Most features from the early 1930s are indeed shorter than later ones, usually seven reels each (65 to 70 minutes). This was the standard length for a "program picture," the main event on a theater program before double features came in. An assortment of short subjects filled out the program.
Double features resulted in the creation of B pictures, specifically made for the lower berth and almost always running no more than an hour and a quarter.
One of the local stations where I grew up had a morning movie for years. Always a ninety-minute time slot, which meant that whatever lengthier movies they ran had to be edited down to 70-75 minutes. The movie was always followed by some ancient sitcom rerun. It always frustrated me knowing the movie's running time had been hacked down when the station could have run most of those movies uncut in a two-hour time slot. Was it really that important to get that rerun of "My Little Margie" in there?
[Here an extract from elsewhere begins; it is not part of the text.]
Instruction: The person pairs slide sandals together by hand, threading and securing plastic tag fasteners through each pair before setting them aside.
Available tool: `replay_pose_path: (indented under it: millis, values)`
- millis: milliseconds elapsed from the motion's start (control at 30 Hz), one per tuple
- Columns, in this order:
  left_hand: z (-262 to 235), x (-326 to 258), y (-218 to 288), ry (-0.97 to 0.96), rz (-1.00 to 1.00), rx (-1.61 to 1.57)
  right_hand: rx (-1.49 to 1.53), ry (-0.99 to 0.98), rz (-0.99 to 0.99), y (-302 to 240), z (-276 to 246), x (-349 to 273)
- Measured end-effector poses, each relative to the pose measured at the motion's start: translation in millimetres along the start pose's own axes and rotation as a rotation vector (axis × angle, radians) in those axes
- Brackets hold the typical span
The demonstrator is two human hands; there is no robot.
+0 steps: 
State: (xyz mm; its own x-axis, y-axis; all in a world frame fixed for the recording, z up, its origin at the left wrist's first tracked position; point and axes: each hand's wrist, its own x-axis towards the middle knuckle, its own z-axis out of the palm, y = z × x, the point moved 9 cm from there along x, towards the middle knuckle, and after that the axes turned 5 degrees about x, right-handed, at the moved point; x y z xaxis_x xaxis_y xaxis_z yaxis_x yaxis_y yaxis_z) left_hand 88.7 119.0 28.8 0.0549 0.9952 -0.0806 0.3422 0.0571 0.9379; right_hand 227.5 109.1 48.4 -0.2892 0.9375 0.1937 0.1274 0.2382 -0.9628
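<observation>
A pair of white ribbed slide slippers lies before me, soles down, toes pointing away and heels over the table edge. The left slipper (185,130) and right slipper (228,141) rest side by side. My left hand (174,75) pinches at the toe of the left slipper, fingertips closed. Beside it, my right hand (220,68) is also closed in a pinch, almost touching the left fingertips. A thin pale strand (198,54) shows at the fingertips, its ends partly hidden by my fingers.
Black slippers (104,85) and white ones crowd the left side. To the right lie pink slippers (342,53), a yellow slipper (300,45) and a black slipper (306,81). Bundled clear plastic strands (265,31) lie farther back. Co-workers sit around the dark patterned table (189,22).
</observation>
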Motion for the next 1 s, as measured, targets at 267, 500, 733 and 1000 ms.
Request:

Another station had an afternoon movie, but they always ran their films uncut. Whatever time was left after the feature was filled by a cartoon or one of the live-action shorts (Laurel and Hardy, Leon Erroll, Edgar Kennedy, The Little Rascals/Our Gang) the station had under contract.
A retired TV program director I used to know told me that a lot of stations hated that Maltin book when it first came out because it put proof of edited running times into the hands of people who were more than willing to call and complain. I remember an aunt of mine once writing a TV station and complaining that one of her favorite movies, "Meet Me in St. Louis," had been edited to remove the Judy Garland-Margaret O'Brien "Under the Bamboo Tree" number and the entire Margaret O'Brien Halloween sequence. Oh, she was NOT happy.
Sometimes stations did listen to complaints. One station where I lived revived Universal's classic horror movies in the late 1970s, but aired them in a one-hour time slot. The outcry was enough that the station quickly expanded the timeslot to ninety minutes, which meant there still may have been a little editing going on here and there, but much less than when the movies were only allowed one hour. A local newspaper columnist complained that the one-reel Castle Films abridgements of Universal horror classics were edited more skillfully than what that station was doing.
"Dialing for Dollars," incidentally, is still around. A local station includes it on their noontime news and features program. The station says they've been doing "Dialing" for more than fifty years. Only difference now is that you have to send the station your telephone number to have a chance of winning, since so few people have a land-line these days.